_Work to complete:_
Work out how many lines of the listing hold the string "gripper", then answer with that number and nothing else.

⟨

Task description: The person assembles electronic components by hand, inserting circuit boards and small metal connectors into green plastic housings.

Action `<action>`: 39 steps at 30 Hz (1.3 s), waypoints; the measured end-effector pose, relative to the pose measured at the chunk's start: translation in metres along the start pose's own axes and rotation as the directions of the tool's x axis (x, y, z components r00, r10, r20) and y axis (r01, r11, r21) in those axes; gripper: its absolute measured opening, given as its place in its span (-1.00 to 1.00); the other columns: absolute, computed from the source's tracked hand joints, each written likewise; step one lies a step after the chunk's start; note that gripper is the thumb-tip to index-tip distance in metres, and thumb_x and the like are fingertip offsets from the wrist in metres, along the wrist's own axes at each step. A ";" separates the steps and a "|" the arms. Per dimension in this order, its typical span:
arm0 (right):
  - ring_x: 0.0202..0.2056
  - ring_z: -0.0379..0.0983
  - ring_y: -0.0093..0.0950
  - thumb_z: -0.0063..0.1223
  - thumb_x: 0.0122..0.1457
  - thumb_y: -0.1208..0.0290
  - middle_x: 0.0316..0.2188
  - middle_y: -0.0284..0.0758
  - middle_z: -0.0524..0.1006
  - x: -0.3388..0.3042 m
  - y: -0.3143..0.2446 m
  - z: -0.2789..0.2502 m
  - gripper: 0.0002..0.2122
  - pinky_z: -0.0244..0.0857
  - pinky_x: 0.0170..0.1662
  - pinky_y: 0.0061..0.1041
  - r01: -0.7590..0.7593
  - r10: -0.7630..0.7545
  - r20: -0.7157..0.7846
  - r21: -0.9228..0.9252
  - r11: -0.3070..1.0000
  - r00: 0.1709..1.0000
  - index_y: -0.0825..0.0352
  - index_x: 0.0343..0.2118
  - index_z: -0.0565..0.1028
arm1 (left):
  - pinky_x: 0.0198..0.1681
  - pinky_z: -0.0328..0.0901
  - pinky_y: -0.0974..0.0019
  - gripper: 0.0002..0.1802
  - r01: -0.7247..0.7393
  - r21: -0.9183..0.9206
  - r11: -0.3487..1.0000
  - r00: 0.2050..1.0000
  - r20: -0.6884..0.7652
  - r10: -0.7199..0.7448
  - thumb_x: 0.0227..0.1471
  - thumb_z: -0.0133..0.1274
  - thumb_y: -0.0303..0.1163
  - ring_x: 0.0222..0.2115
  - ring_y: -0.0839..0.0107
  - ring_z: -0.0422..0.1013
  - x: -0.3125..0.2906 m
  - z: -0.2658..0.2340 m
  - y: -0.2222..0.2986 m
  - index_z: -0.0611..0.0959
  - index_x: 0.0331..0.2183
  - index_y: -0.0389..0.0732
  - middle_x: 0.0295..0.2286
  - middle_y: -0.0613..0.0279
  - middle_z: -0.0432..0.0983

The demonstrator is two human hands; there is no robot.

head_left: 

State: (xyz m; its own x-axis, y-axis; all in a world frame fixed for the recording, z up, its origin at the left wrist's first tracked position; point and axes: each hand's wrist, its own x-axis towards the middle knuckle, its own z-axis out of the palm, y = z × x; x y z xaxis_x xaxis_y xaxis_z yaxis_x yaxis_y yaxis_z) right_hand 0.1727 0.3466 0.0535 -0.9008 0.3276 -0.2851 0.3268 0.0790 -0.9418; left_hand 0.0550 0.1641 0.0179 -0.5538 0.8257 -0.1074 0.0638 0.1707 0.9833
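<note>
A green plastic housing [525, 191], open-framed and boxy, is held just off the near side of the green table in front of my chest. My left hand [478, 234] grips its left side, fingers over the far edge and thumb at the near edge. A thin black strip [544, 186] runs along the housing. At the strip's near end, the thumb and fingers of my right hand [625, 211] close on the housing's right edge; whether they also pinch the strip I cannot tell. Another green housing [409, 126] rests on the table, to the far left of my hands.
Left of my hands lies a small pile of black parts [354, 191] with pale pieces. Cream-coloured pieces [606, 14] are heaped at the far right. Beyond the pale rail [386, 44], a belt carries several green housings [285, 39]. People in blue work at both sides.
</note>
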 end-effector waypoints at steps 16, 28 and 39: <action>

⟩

_Your solution:_
3